#### THE DATA:
--- START ---

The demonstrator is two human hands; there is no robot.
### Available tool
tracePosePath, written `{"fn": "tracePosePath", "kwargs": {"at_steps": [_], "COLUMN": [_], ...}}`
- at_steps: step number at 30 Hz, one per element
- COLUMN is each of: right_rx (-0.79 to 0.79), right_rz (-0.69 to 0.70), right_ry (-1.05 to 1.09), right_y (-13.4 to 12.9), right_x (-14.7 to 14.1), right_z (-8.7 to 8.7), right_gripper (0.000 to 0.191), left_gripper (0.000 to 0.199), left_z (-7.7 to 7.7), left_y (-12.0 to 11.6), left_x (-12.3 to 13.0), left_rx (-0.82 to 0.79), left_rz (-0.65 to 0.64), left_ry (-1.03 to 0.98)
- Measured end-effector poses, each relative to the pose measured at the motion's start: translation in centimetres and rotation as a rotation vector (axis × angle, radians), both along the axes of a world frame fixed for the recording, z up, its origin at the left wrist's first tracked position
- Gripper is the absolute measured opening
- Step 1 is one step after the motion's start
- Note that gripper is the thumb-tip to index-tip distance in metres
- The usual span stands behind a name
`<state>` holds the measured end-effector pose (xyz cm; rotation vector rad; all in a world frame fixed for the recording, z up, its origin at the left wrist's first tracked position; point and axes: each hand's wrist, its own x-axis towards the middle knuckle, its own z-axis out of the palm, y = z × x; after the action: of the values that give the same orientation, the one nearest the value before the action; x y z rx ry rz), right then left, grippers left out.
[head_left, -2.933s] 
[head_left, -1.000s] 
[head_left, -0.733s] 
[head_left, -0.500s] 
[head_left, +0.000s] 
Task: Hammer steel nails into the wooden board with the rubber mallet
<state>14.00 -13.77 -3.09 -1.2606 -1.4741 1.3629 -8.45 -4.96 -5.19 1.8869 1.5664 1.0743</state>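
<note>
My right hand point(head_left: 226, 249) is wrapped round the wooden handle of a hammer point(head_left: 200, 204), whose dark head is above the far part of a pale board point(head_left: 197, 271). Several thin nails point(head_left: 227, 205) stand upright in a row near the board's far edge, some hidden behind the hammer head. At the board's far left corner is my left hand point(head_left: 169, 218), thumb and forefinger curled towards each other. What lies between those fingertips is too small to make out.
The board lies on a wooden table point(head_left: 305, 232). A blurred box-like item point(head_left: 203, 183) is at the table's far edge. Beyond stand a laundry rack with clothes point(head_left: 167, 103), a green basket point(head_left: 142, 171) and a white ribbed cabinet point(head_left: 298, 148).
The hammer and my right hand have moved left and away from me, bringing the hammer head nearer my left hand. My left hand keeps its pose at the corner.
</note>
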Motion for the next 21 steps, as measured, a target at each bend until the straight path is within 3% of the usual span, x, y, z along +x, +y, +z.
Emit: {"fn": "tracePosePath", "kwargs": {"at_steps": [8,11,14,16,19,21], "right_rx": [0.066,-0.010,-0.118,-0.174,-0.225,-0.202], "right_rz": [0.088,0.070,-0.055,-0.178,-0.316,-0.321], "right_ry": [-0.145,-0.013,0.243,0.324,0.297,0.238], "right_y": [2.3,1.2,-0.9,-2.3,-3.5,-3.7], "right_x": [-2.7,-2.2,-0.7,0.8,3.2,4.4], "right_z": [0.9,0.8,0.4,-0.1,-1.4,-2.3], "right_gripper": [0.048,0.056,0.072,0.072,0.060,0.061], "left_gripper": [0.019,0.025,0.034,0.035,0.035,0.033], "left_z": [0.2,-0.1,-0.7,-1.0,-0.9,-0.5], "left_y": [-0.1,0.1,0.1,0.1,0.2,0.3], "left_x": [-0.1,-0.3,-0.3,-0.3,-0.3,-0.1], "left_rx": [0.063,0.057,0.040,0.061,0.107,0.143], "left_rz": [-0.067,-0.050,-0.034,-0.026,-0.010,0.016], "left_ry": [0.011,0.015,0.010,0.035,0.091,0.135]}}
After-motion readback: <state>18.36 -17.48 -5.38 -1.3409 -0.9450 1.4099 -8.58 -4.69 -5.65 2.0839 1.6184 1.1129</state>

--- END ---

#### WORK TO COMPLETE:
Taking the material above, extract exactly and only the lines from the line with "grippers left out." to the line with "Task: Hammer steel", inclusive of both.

#### WRITTEN SOLUTION:
`<state>` holds the measured end-effector pose (xyz cm; rotation vector rad; all in a world frame fixed for the recording, z up, its origin at the left wrist's first tracked position; point and axes: each hand's wrist, its own x-axis towards the middle knuckle, its own z-axis out of the palm, y = z × x; after the action: of the values that give the same orientation, the one nearest the value before the action; x y z rx ry rz), right then left, grippers left out.
[head_left, -2.933s] 
[head_left, -1.000s] 
[head_left, -0.733s] 
[head_left, -0.500s] 
[head_left, +0.000s] 
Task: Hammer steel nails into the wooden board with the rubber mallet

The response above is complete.